Managing RAID on Linux - Derek Vadala [28]
Likewise, there are quite a number of reports about using autotermination of SCSI chains. Autotermination is built into controllers and disks. If you experience problems, you may wish to manually disable autotermination (which is a controller BIOS setting or a jumper on your hard disk) and actively terminate the chain at both ends. You can purchase terminators from the vendor who provides your SCSI cables, or even from a local computer store.
Growth
SCSI certainly has a much better upgrade path than ATA. Device-per-channel limits make SCSI much easier to deal with when you need to increase the size of an array. If you're on a budget, you might find it worthwhile to purchase an expensive SCSI controller, along with drives that are one or two technologies behind the current trends. Buying the latest and greatest SCSI card will increase the final price of a system by only a few hundred dollars. Buying the most cutting-edge disks, on the other hand, will affect system price by a few hundred dollars per drive. So while you can save costs by purchasing older drives initially, you won't have to discard your SCSI controller if you decide to upgrade to faster drives a few months later. Scaling back the original drive purchase initially might even place a hardware RAID controller within your budget.
Summary of SCSI versus ATA
SCSI supports more devices than ATA (although configuring many devices can be a challenge for many users and administrators). ATA is in more widespread use than SCSI, and that might make it easier to get hold of enough hardware to build a decent array. Some naysayers argue that SCSI is more confusing than ATA because SCSI users are faced with termination and drive placement considerations. Others are quick to point out the autodetection and block addressing problems with which ATA users must contend.
ATA can access only one device at a time, meaning that the benefits of parallel I/O under RAID are wasted. SCSI can address multiple devices concurrently and does not require the CPU to manage I/O, leaving more processing power for users and applications.
Table 2-6 summarizes the differences between ATA and SCSI. I think you will find that ATA is a cheap and usable way to quickly build arrays for both desktops and low-usage production systems, but that SCSI is the best choice for large systems and applications that require extremely intense I/O.

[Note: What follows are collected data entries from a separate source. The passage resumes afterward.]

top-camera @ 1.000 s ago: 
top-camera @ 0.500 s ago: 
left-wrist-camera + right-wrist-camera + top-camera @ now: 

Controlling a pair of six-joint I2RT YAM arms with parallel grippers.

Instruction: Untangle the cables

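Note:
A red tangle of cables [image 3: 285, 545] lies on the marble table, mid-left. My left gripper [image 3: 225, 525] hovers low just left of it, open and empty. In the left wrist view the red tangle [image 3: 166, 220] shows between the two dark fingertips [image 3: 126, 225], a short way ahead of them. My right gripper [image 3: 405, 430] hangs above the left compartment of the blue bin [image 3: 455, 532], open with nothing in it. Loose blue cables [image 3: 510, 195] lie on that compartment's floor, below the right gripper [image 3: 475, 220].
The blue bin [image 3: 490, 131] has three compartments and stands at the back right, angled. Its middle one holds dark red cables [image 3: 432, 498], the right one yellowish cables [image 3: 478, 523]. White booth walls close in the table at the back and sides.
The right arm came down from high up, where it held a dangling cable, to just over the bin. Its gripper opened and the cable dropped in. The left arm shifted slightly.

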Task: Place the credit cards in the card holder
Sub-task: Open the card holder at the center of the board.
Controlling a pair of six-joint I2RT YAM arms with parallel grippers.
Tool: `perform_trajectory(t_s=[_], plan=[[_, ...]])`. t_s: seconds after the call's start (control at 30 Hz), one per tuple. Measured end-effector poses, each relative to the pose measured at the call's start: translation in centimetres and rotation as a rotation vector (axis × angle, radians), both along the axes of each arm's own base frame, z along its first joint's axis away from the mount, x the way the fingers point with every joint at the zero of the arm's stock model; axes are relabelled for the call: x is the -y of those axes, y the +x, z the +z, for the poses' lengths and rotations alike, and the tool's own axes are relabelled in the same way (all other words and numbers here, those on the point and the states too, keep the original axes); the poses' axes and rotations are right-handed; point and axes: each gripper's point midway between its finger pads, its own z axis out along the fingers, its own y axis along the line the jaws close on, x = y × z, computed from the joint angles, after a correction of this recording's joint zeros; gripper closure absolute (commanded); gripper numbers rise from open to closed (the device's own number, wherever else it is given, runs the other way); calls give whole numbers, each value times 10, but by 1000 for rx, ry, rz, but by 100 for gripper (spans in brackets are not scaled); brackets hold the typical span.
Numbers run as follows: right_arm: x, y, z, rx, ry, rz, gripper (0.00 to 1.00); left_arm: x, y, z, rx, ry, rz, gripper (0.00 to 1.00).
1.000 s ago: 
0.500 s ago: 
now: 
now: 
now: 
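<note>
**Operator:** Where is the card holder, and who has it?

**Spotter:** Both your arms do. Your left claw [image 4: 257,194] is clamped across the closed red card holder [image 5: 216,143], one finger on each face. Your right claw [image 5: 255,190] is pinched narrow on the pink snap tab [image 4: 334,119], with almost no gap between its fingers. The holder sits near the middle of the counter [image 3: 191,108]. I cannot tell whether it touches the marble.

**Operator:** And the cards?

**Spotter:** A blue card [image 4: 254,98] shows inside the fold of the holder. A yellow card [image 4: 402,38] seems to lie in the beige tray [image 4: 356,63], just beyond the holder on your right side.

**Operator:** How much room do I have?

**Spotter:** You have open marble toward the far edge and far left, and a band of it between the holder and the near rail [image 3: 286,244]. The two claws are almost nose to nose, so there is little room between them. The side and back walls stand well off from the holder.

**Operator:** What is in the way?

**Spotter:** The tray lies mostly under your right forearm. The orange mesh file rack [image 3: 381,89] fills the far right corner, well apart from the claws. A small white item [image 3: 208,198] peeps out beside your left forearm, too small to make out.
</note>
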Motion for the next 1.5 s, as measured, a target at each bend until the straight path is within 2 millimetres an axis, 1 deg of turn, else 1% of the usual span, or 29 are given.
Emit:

Table 2-6. The differences between SCSI and ATA
Feature
SCSI
ATA
Device limit
7 or 15 per channel
2 per channel
Maximum cable length
12 meters
~.5 meters
External devices
Yes
Not without special hardware
Termination required
Yes
No
Device ID
Yes
No (master/slave only)
Extra CPU load
No
Yes
Concurrent device access
Yes
No
Cost/availability
Expensive; need to add on
Cheap; built into most motherboards
I have excluded data throughput differences between SCSI and ATA from Table 2-6 because throughput with each protocol is typically limited by disk rather than by channel. Both SCSI and ATA will perform roughly equally in single-disk operations (assuming that similar specifications are compared). That being the case, SCSI supports many drives per channel, whereas ATA supports only one, from a usability standpoint. Thus, with SCSI, it's a lot easier to use the bandwidth you have available, while with ATA, it's really not possible.
Other Disk Access Protocols
Because RAID is oblivious to the hardware and disk architecture on which it is built, you can use any disk protocol that the Linux kernel supports to build an array. Indeed, if a newer, faster, and more reliable disk protocol (such as Serial ATA) were released this year or the next, it would only increase the usefulness of RAID. Furthermore, if a breakthrough in solid-state media happened in the next few years, these devices could also be grouped into arrays. While disk capacities and throughputs continue to increase, they nonetheless continue to fall behind the curve of increasing user needs.